The data below holds a line containing "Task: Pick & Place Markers" and a line containing "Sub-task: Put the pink"; please quote exactly those two lines and every line between them, and nothing else.

***** Provided records

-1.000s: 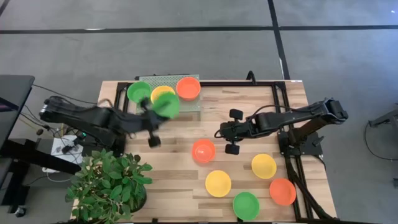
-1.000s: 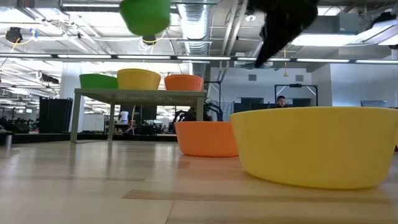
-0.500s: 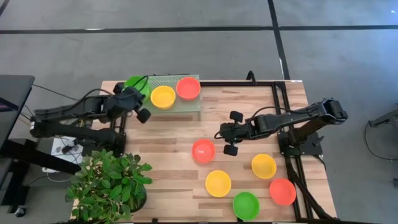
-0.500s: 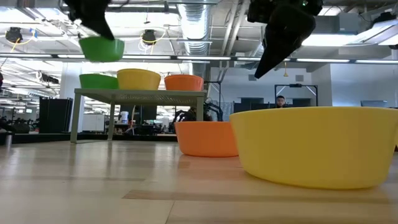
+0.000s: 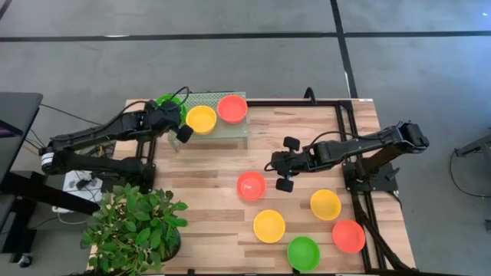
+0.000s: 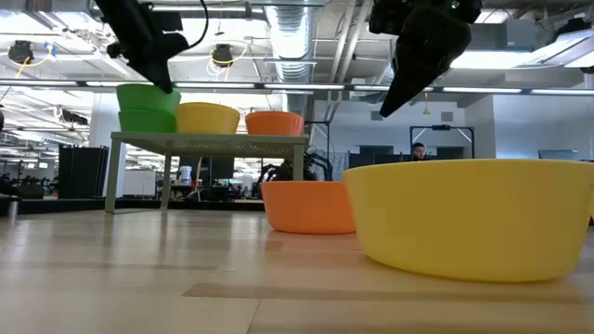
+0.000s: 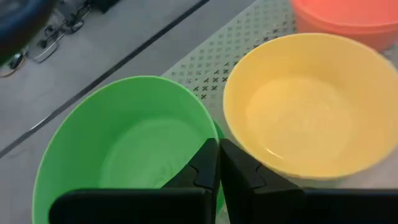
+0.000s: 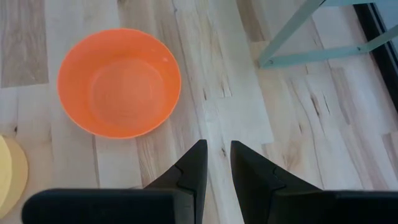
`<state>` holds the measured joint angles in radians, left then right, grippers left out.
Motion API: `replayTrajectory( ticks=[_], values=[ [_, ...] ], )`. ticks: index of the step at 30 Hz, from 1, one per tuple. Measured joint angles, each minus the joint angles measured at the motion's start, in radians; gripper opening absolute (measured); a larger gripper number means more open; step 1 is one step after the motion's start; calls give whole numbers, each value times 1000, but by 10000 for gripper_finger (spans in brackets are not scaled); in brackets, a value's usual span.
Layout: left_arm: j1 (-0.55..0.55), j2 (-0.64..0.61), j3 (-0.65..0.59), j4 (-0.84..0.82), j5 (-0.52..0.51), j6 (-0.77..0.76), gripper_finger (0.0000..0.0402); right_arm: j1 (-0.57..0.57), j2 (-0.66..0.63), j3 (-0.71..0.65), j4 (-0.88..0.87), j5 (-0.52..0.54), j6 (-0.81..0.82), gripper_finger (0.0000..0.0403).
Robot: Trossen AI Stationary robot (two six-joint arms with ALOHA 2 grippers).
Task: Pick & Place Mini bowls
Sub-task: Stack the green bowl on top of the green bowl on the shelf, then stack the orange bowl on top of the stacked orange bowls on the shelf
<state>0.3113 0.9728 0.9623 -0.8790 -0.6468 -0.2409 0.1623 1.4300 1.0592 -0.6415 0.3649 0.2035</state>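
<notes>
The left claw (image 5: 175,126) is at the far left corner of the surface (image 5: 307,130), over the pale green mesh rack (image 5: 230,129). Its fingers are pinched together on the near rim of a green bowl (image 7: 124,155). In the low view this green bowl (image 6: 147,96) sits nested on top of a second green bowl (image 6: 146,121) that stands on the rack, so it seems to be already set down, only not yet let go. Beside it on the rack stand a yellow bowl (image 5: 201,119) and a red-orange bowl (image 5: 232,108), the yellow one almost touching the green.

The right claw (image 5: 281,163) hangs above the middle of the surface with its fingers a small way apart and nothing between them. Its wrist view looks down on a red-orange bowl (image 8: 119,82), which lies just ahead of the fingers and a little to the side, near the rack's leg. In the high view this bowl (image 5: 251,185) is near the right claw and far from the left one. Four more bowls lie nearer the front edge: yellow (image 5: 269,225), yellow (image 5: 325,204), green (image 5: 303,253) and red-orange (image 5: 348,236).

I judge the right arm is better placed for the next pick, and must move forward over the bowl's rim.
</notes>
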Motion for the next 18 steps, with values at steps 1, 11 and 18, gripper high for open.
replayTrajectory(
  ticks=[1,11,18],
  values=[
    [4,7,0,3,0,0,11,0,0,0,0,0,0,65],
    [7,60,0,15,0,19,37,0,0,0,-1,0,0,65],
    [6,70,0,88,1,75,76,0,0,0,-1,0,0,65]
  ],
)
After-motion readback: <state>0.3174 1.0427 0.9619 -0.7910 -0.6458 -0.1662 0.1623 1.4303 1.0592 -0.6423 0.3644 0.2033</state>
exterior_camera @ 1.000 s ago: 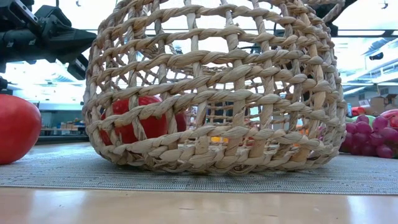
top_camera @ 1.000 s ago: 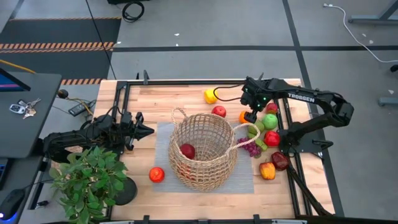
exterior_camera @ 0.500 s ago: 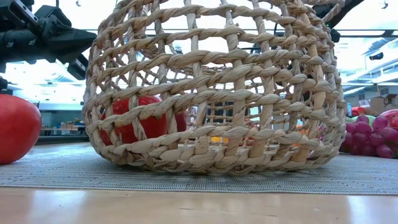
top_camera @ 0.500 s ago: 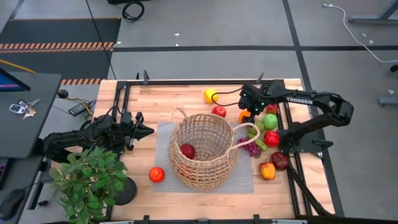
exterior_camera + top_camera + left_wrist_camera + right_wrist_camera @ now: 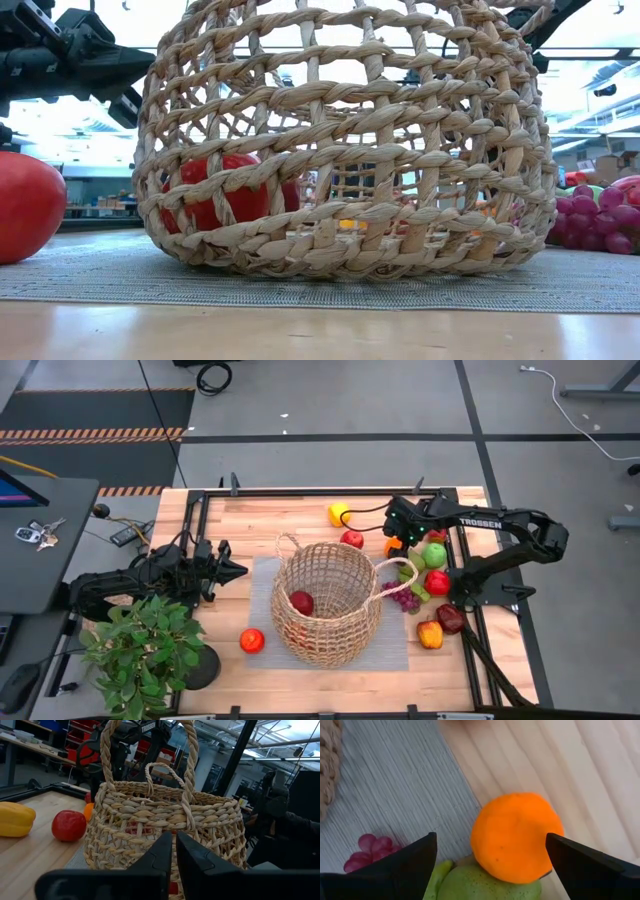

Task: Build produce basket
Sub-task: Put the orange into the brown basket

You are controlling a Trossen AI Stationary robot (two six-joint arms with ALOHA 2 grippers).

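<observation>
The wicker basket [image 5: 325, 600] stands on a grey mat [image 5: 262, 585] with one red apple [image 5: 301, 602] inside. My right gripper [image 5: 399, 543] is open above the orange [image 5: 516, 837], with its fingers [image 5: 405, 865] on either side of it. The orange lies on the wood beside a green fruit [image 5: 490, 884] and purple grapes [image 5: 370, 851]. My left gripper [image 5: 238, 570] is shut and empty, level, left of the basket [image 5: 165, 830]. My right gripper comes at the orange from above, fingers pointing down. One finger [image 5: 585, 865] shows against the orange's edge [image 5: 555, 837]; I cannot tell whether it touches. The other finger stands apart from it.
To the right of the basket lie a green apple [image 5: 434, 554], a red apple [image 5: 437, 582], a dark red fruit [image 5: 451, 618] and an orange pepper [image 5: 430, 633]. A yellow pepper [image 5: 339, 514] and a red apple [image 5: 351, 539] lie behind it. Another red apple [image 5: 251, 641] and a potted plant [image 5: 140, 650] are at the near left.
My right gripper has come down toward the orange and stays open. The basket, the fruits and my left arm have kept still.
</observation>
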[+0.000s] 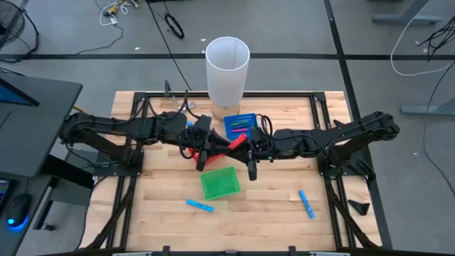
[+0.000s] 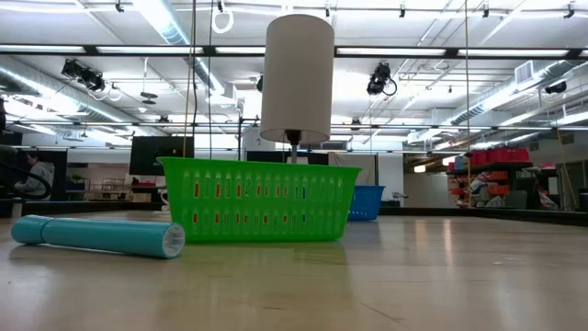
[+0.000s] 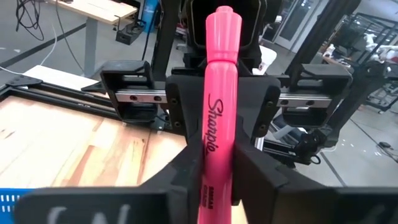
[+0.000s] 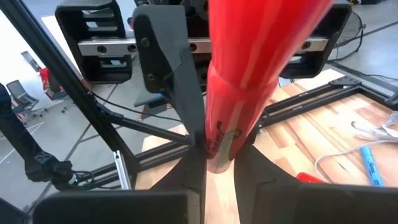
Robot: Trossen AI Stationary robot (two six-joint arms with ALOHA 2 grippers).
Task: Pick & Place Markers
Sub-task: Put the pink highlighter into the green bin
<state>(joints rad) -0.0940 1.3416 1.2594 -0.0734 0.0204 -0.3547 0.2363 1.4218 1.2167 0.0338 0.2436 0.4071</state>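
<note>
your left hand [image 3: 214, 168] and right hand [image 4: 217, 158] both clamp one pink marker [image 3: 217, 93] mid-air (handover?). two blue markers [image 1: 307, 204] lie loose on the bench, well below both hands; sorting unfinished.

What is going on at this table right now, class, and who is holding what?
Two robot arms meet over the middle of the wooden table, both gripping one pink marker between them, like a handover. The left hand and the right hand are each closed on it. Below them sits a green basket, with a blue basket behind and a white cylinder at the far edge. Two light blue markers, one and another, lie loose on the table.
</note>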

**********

Answer section:
Task: Pick & Place Markers
Sub-task: Put the pink highlighter into the green bin

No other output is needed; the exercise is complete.